--- SOURCE DATA Enclosed Below ---

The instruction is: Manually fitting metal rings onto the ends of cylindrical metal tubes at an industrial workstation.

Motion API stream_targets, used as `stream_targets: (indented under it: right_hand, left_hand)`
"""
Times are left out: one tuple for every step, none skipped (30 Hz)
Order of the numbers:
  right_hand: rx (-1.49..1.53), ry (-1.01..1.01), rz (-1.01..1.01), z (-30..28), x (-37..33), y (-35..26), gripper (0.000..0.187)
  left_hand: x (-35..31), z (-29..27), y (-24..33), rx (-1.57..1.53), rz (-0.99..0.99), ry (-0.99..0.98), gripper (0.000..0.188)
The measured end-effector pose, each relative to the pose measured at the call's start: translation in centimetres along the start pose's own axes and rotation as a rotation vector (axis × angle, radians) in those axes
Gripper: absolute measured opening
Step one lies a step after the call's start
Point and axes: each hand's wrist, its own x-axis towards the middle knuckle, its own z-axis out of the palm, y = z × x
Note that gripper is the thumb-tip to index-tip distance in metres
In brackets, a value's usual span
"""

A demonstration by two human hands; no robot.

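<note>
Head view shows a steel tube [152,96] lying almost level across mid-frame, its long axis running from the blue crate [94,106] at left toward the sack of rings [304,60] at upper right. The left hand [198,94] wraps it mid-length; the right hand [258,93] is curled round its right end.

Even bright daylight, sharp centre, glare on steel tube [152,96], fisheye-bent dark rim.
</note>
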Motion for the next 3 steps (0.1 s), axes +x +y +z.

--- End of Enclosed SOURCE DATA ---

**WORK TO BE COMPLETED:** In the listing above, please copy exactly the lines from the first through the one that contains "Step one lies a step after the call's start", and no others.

**RESPONSE AREA:**
The instruction is: Manually fitting metal rings onto the ends of cylindrical metal tubes at an industrial workstation.

Motion API stream_targets, used as `stream_targets: (indented under it: right_hand, left_hand)`
"""
Times are left out: one tuple for every step, none skipped (30 Hz)
Order of the numbers:
  right_hand: rx (-1.49..1.53), ry (-1.01..1.01), rz (-1.01..1.01), z (-30..28), x (-37..33), y (-35..26), gripper (0.000..0.187)
  left_hand: x (-35..31), z (-29..27), y (-24..33), rx (-1.57..1.53), rz (-0.99..0.99), ry (-0.99..0.98), gripper (0.000..0.188)
The measured end-effector pose, each relative to the pose measured at the call's start: translation in centimetres along the start pose's own axes and rotation as a rotation vector (axis × angle, radians) in those axes
Gripper: absolute measured opening
Step one lies a step after the call's start

Nothing further is needed for this exercise.